For the listing below, print exactly the lines from the line with "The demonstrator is" to the line with "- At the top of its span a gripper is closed", both included, and nothing beyond them.

◆ ◆ ◆ ◆

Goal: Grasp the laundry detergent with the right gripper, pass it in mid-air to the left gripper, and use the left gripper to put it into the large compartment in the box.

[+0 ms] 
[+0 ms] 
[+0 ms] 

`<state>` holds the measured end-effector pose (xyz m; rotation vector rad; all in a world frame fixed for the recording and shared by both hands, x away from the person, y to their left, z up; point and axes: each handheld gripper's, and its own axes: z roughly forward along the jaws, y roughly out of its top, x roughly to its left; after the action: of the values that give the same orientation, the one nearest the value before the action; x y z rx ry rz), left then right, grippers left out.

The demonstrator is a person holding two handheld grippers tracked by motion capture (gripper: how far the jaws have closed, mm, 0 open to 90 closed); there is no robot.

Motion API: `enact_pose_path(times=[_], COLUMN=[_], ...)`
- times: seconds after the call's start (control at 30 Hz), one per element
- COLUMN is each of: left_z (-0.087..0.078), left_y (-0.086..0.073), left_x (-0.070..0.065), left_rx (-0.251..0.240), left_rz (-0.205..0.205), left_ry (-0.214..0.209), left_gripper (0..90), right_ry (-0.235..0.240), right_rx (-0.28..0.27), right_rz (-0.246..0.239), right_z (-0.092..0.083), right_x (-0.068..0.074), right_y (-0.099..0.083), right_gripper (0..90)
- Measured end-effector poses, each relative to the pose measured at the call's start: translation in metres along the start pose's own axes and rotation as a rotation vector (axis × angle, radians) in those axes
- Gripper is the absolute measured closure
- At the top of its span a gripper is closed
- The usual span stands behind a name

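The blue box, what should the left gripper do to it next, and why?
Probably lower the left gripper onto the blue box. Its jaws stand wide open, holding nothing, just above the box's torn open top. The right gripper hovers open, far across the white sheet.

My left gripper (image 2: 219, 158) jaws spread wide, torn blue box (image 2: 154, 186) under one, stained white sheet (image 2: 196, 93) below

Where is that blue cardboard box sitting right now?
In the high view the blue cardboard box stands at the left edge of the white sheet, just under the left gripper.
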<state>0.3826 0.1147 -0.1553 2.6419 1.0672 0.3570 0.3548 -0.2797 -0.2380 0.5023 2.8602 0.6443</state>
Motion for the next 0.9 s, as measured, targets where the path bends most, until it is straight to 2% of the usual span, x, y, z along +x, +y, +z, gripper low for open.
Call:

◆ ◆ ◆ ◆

◆ PROBLEM SOLUTION ◆
The demonstrator is a person holding two handheld grippers tracked by motion capture (gripper: how far the jaws have closed, mm, 0 open to 90 closed); there is no robot.

Motion API: `enact_pose_path(times=[_], COLUMN=[_], ...)`
- times: seconds after the call's start (control at 30 Hz), one per element
- COLUMN is each of: left_z (-0.087..0.078), left_y (-0.086..0.073), left_x (-0.070..0.065), left_rx (-0.251..0.240), left_rz (-0.205..0.205), left_ry (-0.214..0.209), left_gripper (0..90), right_ry (-0.235..0.240), right_rx (-0.28..0.27), right_rz (-0.246..0.239), right_z (-0.092..0.083), right_x (-0.068..0.074), right_y (-0.099..0.083), right_gripper (0..90)
- Measured end-effector poses, each relative to the pose measured at the call's start: translation in metres along the start pose's own axes and rotation as a rotation vector (axis × angle, radians) in those axes
- Gripper is the absolute measured closure
- At the top of its span a gripper is closed

This answer is now complete.